> [Exercise goal]: All lines from the one with "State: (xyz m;" to the end of the material, both included, are to be written out exactly and without anything else.

> [Collected data]:
BEGIN

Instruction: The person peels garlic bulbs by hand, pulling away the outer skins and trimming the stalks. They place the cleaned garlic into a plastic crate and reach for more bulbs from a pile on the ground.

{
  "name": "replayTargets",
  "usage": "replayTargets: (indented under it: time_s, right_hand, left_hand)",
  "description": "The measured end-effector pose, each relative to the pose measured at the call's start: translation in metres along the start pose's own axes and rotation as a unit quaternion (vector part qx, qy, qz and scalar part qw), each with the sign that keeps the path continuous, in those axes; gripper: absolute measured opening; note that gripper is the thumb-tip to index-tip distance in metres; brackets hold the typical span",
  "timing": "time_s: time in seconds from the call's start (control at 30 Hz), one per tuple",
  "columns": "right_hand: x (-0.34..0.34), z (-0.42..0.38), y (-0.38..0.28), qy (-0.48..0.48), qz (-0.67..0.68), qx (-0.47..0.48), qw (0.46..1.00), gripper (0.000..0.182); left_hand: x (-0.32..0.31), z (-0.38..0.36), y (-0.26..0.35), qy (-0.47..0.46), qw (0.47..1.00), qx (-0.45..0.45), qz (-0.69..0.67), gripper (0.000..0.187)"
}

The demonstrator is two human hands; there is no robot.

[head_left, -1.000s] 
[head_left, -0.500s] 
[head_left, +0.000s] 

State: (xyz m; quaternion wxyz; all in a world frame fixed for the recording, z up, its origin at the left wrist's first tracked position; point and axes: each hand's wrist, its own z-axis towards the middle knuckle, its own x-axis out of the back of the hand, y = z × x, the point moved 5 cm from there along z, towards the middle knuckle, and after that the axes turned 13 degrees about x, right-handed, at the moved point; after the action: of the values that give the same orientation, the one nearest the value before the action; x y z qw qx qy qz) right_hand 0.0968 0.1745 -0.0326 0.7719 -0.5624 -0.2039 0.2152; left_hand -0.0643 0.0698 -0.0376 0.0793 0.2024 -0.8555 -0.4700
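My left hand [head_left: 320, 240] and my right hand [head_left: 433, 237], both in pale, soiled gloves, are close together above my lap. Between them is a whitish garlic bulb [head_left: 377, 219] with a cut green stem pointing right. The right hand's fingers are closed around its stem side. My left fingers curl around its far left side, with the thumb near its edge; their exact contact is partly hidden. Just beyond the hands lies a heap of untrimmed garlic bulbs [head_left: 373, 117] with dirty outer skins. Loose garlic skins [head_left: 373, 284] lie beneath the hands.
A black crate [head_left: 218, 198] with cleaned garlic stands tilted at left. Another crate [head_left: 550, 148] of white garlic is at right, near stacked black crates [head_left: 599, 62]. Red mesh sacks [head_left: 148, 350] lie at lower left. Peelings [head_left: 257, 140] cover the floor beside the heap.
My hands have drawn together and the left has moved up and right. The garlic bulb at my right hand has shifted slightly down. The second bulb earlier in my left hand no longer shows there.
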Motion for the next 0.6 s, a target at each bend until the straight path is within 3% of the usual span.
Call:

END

> [Reply to the exercise]:
State: (xyz m; quaternion wxyz; all in a world frame fixed for the recording, z up, its origin at the left wrist's first tracked position; point and axes: each hand's wrist, its own z-axis towards the middle knuckle, its own x-axis out of the back of the hand, y = z × x, the point moved 5 cm from there along z, towards the middle knuckle, and after that the axes turned 13 degrees about x, right-handed, at the moved point; after the action: of the values that give the same orientation, the one nearest the value before the action; x y z qw qx qy qz) right_hand 0.0968 0.1745 -0.0326 0.7719 -0.5624 -0.2039 0.2152; left_hand -0.0643 0.0698 -0.0376 0.0793 0.2024 -0.8555 -0.4700
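My left hand [head_left: 320, 240] and my right hand [head_left: 433, 237], both in pale, soiled gloves, are close together above my lap. Between them is a whitish garlic bulb [head_left: 377, 219] with a cut green stem pointing right. The right hand's fingers are closed around its stem side. My left fingers curl around its far left side, with the thumb near its edge; their exact contact is partly hidden. Just beyond the hands lies a heap of untrimmed garlic bulbs [head_left: 373, 117] with dirty outer skins. Loose garlic skins [head_left: 373, 284] lie beneath the hands.
A black crate [head_left: 218, 198] with cleaned garlic stands tilted at left. Another crate [head_left: 550, 148] of white garlic is at right, near stacked black crates [head_left: 599, 62]. Red mesh sacks [head_left: 148, 350] lie at lower left. Peelings [head_left: 257, 140] cover the floor beside the heap.
My hands have drawn together and the left has moved up and right. The garlic bulb at my right hand has shifted slightly down. The second bulb earlier in my left hand no longer shows there.
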Motion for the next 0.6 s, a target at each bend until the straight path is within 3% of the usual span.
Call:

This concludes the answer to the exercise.